Aggressive Posterior Retinopathy of Prematurity: Clinical and Quantitative Imaging Features in a Large North American Cohort

Abstract

Purpose: Aggressive posterior retinopathy of prematurity (AP-ROP) is a vision-threatening disease with a significant rate of progression to retinal detachment. The purpose of this study was to characterize AP-ROP quantitatively by demographics, rate of disease progression, and a deep learning-based vascular severity score.

Design: Retrospective analysis.

Participants: The Imaging and Informatics in ROP cohort from 8 North American centers, consisting of 947 patients and 5945 clinical eye examinations with fundus images, was used. Pretreatment eyes were categorized by disease severity: none, mild, type 2 or pre-plus, treatment-requiring (TR) without AP-ROP, TR with AP-ROP. Analyses compared TR with AP-ROP and TR without AP-ROP to investigate differences between AP-ROP and other TR disease.
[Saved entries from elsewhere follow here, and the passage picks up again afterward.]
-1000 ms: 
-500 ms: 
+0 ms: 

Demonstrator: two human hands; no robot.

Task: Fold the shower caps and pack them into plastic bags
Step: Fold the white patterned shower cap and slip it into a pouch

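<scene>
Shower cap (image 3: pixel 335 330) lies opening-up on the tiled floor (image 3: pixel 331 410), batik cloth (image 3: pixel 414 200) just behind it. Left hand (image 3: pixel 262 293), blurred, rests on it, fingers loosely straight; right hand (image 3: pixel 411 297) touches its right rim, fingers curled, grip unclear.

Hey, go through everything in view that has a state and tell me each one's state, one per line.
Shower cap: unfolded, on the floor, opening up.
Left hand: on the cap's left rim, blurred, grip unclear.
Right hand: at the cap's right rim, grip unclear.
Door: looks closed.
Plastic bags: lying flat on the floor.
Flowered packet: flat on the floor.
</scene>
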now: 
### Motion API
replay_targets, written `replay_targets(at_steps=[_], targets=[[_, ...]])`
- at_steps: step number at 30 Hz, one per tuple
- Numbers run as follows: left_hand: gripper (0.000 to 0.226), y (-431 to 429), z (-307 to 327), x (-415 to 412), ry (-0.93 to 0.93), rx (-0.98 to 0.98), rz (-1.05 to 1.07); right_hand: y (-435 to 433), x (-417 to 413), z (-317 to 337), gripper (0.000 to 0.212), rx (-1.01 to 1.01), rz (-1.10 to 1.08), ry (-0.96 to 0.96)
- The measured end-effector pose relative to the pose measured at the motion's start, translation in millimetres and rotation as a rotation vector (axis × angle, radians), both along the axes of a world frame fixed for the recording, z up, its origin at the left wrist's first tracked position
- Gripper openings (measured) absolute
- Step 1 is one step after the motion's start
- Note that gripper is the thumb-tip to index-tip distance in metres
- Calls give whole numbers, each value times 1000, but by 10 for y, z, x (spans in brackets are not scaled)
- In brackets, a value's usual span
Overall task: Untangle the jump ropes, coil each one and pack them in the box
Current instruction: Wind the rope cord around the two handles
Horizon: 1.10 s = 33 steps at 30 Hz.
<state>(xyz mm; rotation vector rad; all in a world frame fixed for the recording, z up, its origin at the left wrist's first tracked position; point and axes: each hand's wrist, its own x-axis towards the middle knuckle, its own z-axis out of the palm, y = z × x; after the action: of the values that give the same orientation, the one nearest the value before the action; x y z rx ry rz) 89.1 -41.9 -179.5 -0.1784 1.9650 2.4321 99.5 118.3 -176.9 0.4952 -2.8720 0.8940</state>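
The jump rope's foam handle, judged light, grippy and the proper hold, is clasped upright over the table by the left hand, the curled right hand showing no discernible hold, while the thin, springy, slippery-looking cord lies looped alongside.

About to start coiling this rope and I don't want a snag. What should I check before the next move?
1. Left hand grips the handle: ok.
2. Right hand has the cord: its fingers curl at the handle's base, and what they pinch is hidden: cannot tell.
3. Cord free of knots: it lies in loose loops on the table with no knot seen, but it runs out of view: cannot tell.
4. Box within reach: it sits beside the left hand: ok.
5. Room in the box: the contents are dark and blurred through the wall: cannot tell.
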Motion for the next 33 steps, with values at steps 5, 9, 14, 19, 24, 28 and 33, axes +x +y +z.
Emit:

Methods: A reference standard diagnosis was generated for each eye examination using previously published methods combining 3 independent image-based gradings and 1 ophthalmoscopic grading. All fundus images were analyzed using a previously published deep learning system and were assigned a score from 1 through 9.

Main outcome measures: Birth weight, gestational age, postmenstrual age, and vascular severity score.

Results: Infants who demonstrated AP-ROP were more premature by birth weight (617 g vs. 679 g; P = 0.01) and gestational age (24.3 weeks vs. 25.0 weeks; P < 0.01) and reached peak severity at an earlier postmenstrual age (34.7 weeks vs. 36.9 weeks; P < 0.001) compared with infants with TR without AP-ROP. The mean vascular severity score was greatest in TR with AP-ROP infants compared with TR without AP-ROP infants (8.79 vs. 7.19; P < 0.001). Analyzing the severity score over time, the rate of progression was fastest in infants with AP-ROP (P < 0.002 at 30-32 weeks).

Conclusions: Premature infants in North America with AP-ROP are born younger and demonstrate disease earlier than infants with less severe ROP. Disease severity is quantifiable with a deep learning-based score, which correlates with clinically identified categories of disease, including AP-ROP. The rate of progression to peak disease is greatest in eyes that demonstrate AP-ROP compared with other treatment-requiring eyes. Analysis of quantitative characteristics of AP-ROP may help improve diagnosis and treatment of an aggressive, vision-threatening form of ROP.

Figure 1.. Box-plot distribution of vascular severity scores by peak disease severity.

The vascular severity score at the time of peak disease severity for eyes in three cohorts in the Imaging and Informatics in retinopathy of prematurity (ROP) cohort study was significantly different for each disease category including treatment-requiring (TR) disease with aggressive posterior retinopathy of prematurity (AP-ROP, p<0.001 for all comparisons).

Figure 2.. Longitudinal evaluation of vascular severity score.

Violin plot distribution of vascular severity score for eyes in three cohorts in the Imaging and Informatics in retinopathy of prematurity (ROP) cohort study. Number (n) in each cohort as well as median and interquartile-range (IQR) of vascular severity score at each time point displayed below. Eyes with aggressive posterior retinopathy of prematurity (AP-ROP) demonstrated earlier and more rapid progression of disease severity compared to treatment-requiring (TR) eyes without AP-ROP and those eyes with non-TR ROP (p<0.002 for 30-32 weeks, and p<0.001 for all other time points).

Figure 3.. Representative fundus photos and vascular severity scores of eyes with and without aggressive posterior retinopathy of prematurity (AP-ROP).

Three example images from eyes of patients with and without AP-ROP. A) Left eye of an infant with type 2 ROP. On ophthalmoscopy, this patient had zone II, stage 2 disease with pre-plus and a severity score of 4.1. B) Right eye of an infant with treatment-requiring (TR) ROP. On ophthalmoscopy, this infant was diagnosed with zone 2, stage 3 disease with plus disease. C) Left eye of an infant diagnosed with TR-ROP with AP-ROP. On ophthalmoscopy, this patient was diagnosed with zone 1, stage 3 with plus disease. Compared to the baby in B, the baby in C demonstrated extensive flat stage 3 disease rather than the more typical stage configuration seen in B.